Type out each entry exactly.

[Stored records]
*** Begin section ***
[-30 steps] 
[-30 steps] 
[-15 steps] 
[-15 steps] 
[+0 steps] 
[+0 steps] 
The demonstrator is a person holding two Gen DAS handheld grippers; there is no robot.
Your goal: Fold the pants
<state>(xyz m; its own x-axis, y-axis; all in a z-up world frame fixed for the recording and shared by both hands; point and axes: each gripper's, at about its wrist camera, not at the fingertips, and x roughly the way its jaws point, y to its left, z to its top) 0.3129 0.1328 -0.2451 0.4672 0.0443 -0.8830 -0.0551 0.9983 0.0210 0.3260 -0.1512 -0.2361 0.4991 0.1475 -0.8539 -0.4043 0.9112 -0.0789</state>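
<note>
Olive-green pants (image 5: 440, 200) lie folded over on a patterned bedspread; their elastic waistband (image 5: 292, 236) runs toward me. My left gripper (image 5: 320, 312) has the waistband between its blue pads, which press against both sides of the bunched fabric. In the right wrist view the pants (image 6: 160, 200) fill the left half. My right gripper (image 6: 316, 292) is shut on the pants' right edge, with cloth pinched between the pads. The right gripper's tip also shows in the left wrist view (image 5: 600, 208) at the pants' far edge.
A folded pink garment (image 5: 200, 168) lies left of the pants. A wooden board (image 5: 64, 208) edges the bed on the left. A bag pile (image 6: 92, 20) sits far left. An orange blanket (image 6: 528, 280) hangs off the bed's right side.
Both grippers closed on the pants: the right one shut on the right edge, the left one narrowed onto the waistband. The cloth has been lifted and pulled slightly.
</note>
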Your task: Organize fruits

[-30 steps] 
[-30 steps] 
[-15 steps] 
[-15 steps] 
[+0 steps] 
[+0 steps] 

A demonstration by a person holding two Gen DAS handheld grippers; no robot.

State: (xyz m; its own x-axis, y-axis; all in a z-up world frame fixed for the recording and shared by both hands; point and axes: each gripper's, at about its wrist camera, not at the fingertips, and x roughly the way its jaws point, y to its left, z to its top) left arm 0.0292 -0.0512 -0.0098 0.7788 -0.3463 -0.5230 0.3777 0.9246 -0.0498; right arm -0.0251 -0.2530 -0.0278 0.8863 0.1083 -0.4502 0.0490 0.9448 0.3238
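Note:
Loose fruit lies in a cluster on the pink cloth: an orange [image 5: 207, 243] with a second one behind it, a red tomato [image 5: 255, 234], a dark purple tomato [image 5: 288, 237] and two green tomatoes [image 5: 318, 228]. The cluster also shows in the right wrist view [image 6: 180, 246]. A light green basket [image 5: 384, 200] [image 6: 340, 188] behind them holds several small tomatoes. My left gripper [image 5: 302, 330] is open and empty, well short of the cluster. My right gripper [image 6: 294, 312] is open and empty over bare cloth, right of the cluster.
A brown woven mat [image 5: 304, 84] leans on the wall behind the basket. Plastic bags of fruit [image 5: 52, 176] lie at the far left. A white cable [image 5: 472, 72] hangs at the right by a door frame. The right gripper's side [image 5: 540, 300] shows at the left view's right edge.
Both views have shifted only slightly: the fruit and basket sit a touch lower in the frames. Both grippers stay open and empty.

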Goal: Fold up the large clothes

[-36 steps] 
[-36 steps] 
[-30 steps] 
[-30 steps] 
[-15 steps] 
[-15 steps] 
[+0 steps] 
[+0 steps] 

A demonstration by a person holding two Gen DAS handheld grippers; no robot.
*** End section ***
Output of the exercise:
[-30 steps] 
[-30 steps] 
[-15 steps] 
[-15 steps] 
[+0 steps] 
[+0 steps] 
The demonstrator is a person holding two Gen DAS handheld grippers; there is no robot.
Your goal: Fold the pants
<state>(xyz m; its own x-axis, y-axis; all in a z-up world frame fixed for the recording and shared by both hands; point and axes: each gripper's, at about its wrist camera, not at the fingertips, and x roughly the way its jaws point, y to its left, z to its top) 0.3129 0.1328 -0.2451 0.4672 0.0443 -0.8830 -0.0551 0.9983 0.0210 0.3260 -0.1512 -0.2361 0.4991 0.1475 -0.8539 -0.4043 0.9112 -0.0789</state>
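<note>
Olive-green pants (image 5: 440, 200) lie folded over on a patterned bedspread; their elastic waistband (image 5: 292, 236) runs toward me. My left gripper (image 5: 320, 312) has the waistband between its blue pads, which press against both sides of the bunched fabric. In the right wrist view the pants (image 6: 160, 200) fill the left half. My right gripper (image 6: 316, 292) is shut on the pants' right edge, with cloth pinched between the pads. The right gripper's tip also shows in the left wrist view (image 5: 600, 208) at the pants' far edge.
A folded pink garment (image 5: 200, 168) lies left of the pants. A wooden board (image 5: 64, 208) edges the bed on the left. A bag pile (image 6: 92, 20) sits far left. An orange blanket (image 6: 528, 280) hangs off the bed's right side.
Both grippers closed on the pants: the right one shut on the right edge, the left one narrowed onto the waistband. The cloth has been lifted and pulled slightly.
</note>
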Your task: Organize fruits

[-30 steps] 
[-30 steps] 
[-15 steps] 
[-15 steps] 
[+0 steps] 
[+0 steps] 

A demonstration by a person holding two Gen DAS handheld grippers; no robot.

State: (xyz m; its own x-axis, y-axis; all in a z-up world frame fixed for the recording and shared by both hands; point and axes: each gripper's, at about its wrist camera, not at the fingertips, and x roughly the way its jaws point, y to its left, z to its top) left arm 0.0292 -0.0512 -0.0098 0.7788 -0.3463 -0.5230 0.3777 0.9246 -0.0498; right arm -0.0251 -0.2530 -0.0278 0.8863 0.1083 -0.4502 0.0490 0.9448 0.3238
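Note:
Loose fruit lies in a cluster on the pink cloth: an orange [image 5: 207, 243] with a second one behind it, a red tomato [image 5: 255, 234], a dark purple tomato [image 5: 288, 237] and two green tomatoes [image 5: 318, 228]. The cluster also shows in the right wrist view [image 6: 180, 246]. A light green basket [image 5: 384, 200] [image 6: 340, 188] behind them holds several small tomatoes. My left gripper [image 5: 302, 330] is open and empty, well short of the cluster. My right gripper [image 6: 294, 312] is open and empty over bare cloth, right of the cluster.
A brown woven mat [image 5: 304, 84] leans on the wall behind the basket. Plastic bags of fruit [image 5: 52, 176] lie at the far left. A white cable [image 5: 472, 72] hangs at the right by a door frame. The right gripper's side [image 5: 540, 300] shows at the left view's right edge.
Both views have shifted only slightly: the fruit and basket sit a touch lower in the frames. Both grippers stay open and empty.
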
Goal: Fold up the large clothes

[-36 steps] 
[-36 steps] 
[-30 steps] 
[-30 steps] 
[-15 steps] 
[-15 steps] 
[+0 steps] 
[+0 steps] 

A demonstration by a person holding two Gen DAS handheld grippers; no robot.

Nothing remains to be done in this exercise.